**Problem to work on**
Could the listing below be returned exactly, with its pictures left out?

**Provided material**

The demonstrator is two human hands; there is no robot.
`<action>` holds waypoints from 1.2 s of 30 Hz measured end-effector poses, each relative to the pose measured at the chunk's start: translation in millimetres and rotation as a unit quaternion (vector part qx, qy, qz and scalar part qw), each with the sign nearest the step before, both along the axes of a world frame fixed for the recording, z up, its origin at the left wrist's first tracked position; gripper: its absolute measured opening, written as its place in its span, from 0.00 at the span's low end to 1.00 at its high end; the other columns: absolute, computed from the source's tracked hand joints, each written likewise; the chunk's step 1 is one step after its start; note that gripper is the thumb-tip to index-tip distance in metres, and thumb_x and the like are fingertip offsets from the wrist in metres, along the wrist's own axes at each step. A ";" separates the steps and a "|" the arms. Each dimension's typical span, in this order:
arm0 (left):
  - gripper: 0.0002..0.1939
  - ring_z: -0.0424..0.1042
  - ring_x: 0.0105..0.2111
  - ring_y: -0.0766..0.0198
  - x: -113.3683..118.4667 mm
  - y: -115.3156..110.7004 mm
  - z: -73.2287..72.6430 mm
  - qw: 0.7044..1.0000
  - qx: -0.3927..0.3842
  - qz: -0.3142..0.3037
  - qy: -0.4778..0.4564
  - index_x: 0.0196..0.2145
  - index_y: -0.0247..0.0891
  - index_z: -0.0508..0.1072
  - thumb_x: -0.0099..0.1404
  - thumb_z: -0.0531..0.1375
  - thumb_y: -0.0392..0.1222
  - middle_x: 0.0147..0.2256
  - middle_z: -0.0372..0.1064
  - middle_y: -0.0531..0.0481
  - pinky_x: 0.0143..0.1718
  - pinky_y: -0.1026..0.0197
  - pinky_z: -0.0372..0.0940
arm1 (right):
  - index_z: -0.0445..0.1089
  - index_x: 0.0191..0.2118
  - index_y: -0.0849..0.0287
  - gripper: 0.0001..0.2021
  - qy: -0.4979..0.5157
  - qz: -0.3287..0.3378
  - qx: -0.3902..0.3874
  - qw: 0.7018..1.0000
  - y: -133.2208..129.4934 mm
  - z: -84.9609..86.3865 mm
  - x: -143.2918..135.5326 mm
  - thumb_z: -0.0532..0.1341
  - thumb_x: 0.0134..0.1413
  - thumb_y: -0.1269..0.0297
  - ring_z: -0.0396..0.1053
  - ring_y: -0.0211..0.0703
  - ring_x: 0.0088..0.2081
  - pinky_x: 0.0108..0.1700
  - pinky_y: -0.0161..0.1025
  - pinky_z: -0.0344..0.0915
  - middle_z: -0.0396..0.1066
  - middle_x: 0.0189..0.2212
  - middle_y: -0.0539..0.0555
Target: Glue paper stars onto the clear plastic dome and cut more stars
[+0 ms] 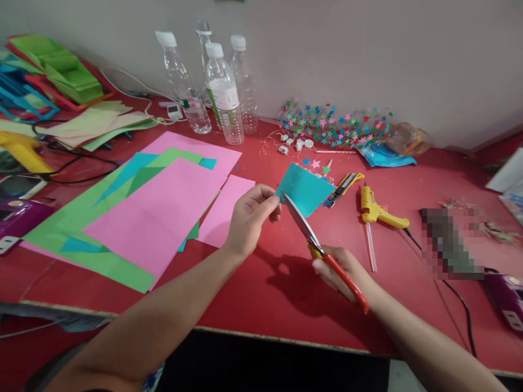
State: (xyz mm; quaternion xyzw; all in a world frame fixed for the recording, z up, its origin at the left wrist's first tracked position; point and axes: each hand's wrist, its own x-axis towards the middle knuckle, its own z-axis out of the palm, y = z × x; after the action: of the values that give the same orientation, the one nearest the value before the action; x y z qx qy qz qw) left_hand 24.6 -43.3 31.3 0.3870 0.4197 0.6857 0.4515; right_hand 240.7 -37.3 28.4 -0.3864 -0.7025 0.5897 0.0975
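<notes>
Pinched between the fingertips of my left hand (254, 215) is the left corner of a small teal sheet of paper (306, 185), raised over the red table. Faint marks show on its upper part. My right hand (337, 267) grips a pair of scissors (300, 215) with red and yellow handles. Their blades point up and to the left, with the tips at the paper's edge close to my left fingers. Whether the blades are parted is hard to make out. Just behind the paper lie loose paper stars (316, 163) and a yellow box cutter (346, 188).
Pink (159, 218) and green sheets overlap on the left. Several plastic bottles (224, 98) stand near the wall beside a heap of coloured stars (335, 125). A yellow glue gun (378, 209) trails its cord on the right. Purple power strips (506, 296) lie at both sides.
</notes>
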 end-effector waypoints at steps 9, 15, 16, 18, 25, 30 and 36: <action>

**Result for this exercise**
The demonstrator is two human hands; there is no robot.
`<action>` holds waypoints from 1.2 s of 30 Hz measured end-effector poses, each relative to the pose measured at the chunk's start: translation in millimetres and rotation as a unit quaternion (vector part qx, qy, qz and scalar part qw), each with the sign nearest the step before, both along the axes of a world frame fixed for the recording, z up, its origin at the left wrist's first tracked position; gripper: its absolute measured opening, written as its place in its span, from 0.00 at the span's low end to 1.00 at its high end; the other columns: absolute, computed from the source's tracked hand joints, each written likewise; the chunk's step 1 is one step after its start; note that gripper is the thumb-tip to index-tip distance in metres, and thumb_x and the like are fingertip offsets from the wrist in metres, along the wrist's own axes at each step. A ";" separates the steps and a "|" the arms. Each dimension's typical span, in this order:
arm0 (left):
  - gripper: 0.0002..0.1939
  - ring_z: -0.0424..0.1042
  - ring_x: 0.0105..0.2111
  - ring_y: -0.0766..0.0198
  - x: -113.3683..118.4667 mm
  - y: -115.3156..110.7004 mm
  - z: -73.2287..72.6430 mm
  - qw: 0.7044..1.0000
  - qx: -0.3927..0.3842
  - qz: -0.3142..0.3037
  - qy: -0.4778..0.4564
  - index_x: 0.0196..0.2145
  - index_y: -0.0247..0.0891
  - index_z: -0.0508..0.1072
  - thumb_x: -0.0099..0.1404
  - thumb_z: -0.0531..0.1375
  - thumb_y: -0.0392..0.1222
  - middle_x: 0.0147..0.2256
  - middle_z: -0.0372..0.1064
  - middle_y: -0.0531..0.0481
  - pinky_x: 0.0143..0.1718
  - pinky_y: -0.1026..0.0197
  - pinky_z: -0.0372..0.0940
arm1 (right):
  - index_z: -0.0445..0.1089
  - index_x: 0.0191..0.2118
  - index_y: -0.0849..0.0287
  - gripper: 0.0001..0.2021
  - qy: -0.4979..0.5157
  - qz: -0.3287..0.3378
  - qx: -0.3902..0.3874
  - qw: 0.7018..1.0000
  - y: -133.2208..129.4934 mm
  - z: -84.9609..86.3865 mm
  - x: -143.2918..135.5326 mm
  - thumb_z: -0.0532..0.1341
  - thumb_x: 0.0134..0.1413
  - thumb_y: -0.1269..0.0297
  - ring_z: -0.0396..0.1053
  - ring_y: -0.0211..0.0703
  - ring_x: 0.0088..0.2081
  - pinky_x: 0.0108..0.1700
  - pinky_y: -0.0161..0.1025
  - pinky_z: -0.0344..0.0915
  - middle_z: -0.0396..0.1066
  - middle_x: 0.0189..0.2212
  - middle_y: -0.0539..0.0555
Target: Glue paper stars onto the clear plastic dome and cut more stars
[+0 ms] 
State: (xyz mm; quaternion xyzw; all in a world frame fixed for the recording, z up, its origin at the left wrist's first tracked position; point and axes: each hand's wrist, its own x-axis towards the middle knuckle, its own z-axis out of the palm, y = z × x; after the action: of the values that give the same orientation, the one nearest the value before the action; x y z qx qy qz qw) left_hand 24.6 -43.3 31.3 0.3870 0.4197 0.6857 0.4515; right_hand 240.7 -37.3 28.4 -0.3864 -0.7025 0.5897 0.0975
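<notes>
Pinched between the fingertips of my left hand (254, 215) is the left corner of a small teal sheet of paper (306, 185), raised over the red table. Faint marks show on its upper part. My right hand (337, 267) grips a pair of scissors (300, 215) with red and yellow handles. Their blades point up and to the left, with the tips at the paper's edge close to my left fingers. Whether the blades are parted is hard to make out. Just behind the paper lie loose paper stars (316, 163) and a yellow box cutter (346, 188).
Pink (159, 218) and green sheets overlap on the left. Several plastic bottles (224, 98) stand near the wall beside a heap of coloured stars (335, 125). A yellow glue gun (378, 209) trails its cord on the right. Purple power strips (506, 296) lie at both sides.
</notes>
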 end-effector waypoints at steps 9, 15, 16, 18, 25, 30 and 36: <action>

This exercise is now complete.